Но более остроумным нам кажется выход Кюнеманна [744] . Он признает: «Трудно было бы найти большую противоположность между этими двумя образцами мысли. Выделим сейчас же тот пункт, в котором можно узнать нерв расхождения. Для Гердера последняя данность и исходный пункт всякой науки – великий, внедуховный, сам по себе пресуществующий факт, факт великого, покоящегося на вечных законах присутствия природы, которое мы воспроизводим в нашем духе. Для Канта нет нигде возможности выйти за пределы нашего духа, сознания. Вне наших представлений мы не знаем ровно ничего». Тем не менее Кант не считает необходимым создавать из этой противоположности дилемму, но только «объединение» этих противоположностей достигается у него не логическим путем. Утверждая, – совершенно неосновательно, – будто Гердер вооружается не против Канта, а против кантианцев, Кюнеманн заключает: «В основном это была противоположность человека богатого эстетически – историческим образованием по отношению к априористической болтовне чуждых искусству и мировой истории молодцов, которые немножко подучившись кантовскому методу, обладали всей мудростью. Во всяком случае, Гердер – законченное выражение эстетически направленного немецкого образования того времени! Это приводит нас к признанию того, что жизненное дело Гердера все же не подлежит отрицанию. Мы высказываем пожелание для нашего философского образования не только логической ясности об основах знания, но и глубокого всеохватывающего понимания форм поэтического творчества, душевной и народной жизни, чем мы обязаны Гердеру. – Единство историко-эстетического духа и философского есть великий знак немецкого образования той эпохи». Такое «единство» Гердера с Кантом или с его «молодцами», конечно, вполне допустимо, но в отношении Гердера и Канта оно только подчеркивает их несогласуемую противоположность.
744
K"uhnemann E. Herder und Kant // Zu Kants Ged"achtnis usw. S. 252, 259 f.
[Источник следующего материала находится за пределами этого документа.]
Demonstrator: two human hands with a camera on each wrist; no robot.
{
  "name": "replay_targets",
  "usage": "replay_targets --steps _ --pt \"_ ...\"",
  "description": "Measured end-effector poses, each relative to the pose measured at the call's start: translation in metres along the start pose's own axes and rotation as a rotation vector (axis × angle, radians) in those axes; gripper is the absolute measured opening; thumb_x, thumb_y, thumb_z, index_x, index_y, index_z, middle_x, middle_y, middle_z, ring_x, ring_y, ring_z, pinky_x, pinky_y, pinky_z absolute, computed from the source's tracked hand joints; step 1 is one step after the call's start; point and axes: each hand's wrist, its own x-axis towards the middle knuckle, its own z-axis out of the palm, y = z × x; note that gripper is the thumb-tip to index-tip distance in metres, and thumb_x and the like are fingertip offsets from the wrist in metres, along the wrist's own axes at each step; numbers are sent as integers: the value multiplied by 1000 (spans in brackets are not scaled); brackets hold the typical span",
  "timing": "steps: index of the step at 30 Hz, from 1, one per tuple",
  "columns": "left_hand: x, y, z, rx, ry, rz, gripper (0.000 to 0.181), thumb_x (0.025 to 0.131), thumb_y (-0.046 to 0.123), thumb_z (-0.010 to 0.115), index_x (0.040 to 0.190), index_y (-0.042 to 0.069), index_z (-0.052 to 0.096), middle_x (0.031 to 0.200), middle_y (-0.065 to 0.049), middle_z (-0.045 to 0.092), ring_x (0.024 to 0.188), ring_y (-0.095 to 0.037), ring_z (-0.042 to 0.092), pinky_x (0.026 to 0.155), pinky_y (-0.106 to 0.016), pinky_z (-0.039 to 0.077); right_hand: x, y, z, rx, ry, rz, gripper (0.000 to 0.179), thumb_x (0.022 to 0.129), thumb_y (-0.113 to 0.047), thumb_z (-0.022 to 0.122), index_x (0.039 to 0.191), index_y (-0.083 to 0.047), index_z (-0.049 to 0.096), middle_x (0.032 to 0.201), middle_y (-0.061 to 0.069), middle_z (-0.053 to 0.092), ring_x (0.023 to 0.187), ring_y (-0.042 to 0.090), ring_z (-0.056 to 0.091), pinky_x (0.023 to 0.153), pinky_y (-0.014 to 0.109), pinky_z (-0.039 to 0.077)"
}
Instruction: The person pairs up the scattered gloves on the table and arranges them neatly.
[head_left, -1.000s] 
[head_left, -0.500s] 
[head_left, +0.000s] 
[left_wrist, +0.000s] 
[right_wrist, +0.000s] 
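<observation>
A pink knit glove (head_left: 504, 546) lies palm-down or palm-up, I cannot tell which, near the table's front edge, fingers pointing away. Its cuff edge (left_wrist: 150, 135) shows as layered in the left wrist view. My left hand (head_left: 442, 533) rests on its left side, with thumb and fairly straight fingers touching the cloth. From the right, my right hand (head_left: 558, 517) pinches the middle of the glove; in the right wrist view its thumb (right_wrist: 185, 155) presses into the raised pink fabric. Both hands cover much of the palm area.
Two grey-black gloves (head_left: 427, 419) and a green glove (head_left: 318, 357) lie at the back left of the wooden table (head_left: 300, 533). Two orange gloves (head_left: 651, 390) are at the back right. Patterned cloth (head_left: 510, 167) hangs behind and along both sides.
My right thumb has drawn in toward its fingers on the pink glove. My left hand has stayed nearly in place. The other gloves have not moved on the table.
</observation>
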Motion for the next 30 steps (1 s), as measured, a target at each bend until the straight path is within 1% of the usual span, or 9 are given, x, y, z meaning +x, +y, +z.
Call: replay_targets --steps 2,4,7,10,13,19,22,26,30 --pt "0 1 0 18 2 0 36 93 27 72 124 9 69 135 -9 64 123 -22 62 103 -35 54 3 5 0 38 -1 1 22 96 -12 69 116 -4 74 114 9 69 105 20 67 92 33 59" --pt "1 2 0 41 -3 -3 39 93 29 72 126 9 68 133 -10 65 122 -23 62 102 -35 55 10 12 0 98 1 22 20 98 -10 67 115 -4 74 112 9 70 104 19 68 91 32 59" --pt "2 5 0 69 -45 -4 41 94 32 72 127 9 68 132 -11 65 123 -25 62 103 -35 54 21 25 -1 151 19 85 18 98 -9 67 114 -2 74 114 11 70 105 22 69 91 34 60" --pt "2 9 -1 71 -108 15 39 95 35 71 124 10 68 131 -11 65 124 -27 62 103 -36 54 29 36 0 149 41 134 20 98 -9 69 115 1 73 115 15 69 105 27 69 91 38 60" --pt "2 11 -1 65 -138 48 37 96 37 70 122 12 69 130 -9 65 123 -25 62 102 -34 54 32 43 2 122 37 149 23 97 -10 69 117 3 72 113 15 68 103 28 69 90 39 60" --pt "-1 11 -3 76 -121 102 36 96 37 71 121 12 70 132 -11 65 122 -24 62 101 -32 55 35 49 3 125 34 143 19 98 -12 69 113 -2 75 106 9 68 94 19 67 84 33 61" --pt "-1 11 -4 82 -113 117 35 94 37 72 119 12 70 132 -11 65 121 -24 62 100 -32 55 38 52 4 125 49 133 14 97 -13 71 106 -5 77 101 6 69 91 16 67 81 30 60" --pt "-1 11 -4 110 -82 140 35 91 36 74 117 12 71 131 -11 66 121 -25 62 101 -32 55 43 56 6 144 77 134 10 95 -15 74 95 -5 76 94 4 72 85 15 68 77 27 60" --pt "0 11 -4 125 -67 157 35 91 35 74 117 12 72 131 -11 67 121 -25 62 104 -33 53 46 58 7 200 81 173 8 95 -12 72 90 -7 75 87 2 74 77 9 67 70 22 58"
Мы привели эти мнения интерпретаторов отношения Гердера и Канта, чтобы опираясь на них, еще раз подчеркнуть те принципиальные основы кантовского мировоззрения, которые делали его философию неспособной к разрешению исторической проблемы. Так, Кюнеманн подчеркивает кантовский феноменализм и субъективизм, но как мы отмечали уже, действительно, историческая проблема, и прежде всего признание действительности исторического предмета, – сильнейшей аргумент против всякого феноменализма и всякого субъективизма. Методологически это особенно ясно, если вспомнить, что феноменализм вынужден искать опоры для науки прежде всего в повторяющихся явлениях, как бы дальше он ни изъяснял источник закономерности этого повторения, т. е. будет ли это «привычка» или «ассоциация» или «синтез апперцепции» и т. п. История имеет дело с неповторяющимся, непостоянным, случайным, или должна быть лишена своей специфичности (сведена к другим наукам, например, психологии, биологии) или должна быть выключена из ряда наук. Data истории должны быть кошмаром для всякого феноменализма, ибо на почве феноменализма никак нельзя понять ни того, как устанавливается реальность неповторяющегося и неповторимого, ни того, как прийти к реальному определению коллектива, не сводимого к простой сумме элементов восприятия. Но в особенности для Канта история является уничтожающим аргументом против его принципов, так как здесь не только не может быть речи об «априорных синтетических суждениях», но, – что, может быть, еще важнее, – здесь ни с какой стороны не может быть приложен критерий истины в виде необходимости и общегодности суждений [745] .
745
В частности по поводу феноменальности времени Мелис признает: «Категорическое отрицание реальности времени делало в высшей степени проблематическим значение исторического процесса… Отрицание феноменальности времени, видимо, угрожало результату критики Канта, тогда как, с другой стороны, утверждение недействительности исторического процесса ставило под вопрос всякий смысл истории и всякую возможность ее философской обработки». Mehlis G. Schellings Geschichtsphilosophie in den Jahren 1799–1804. Hdlb., 1907. S. 9.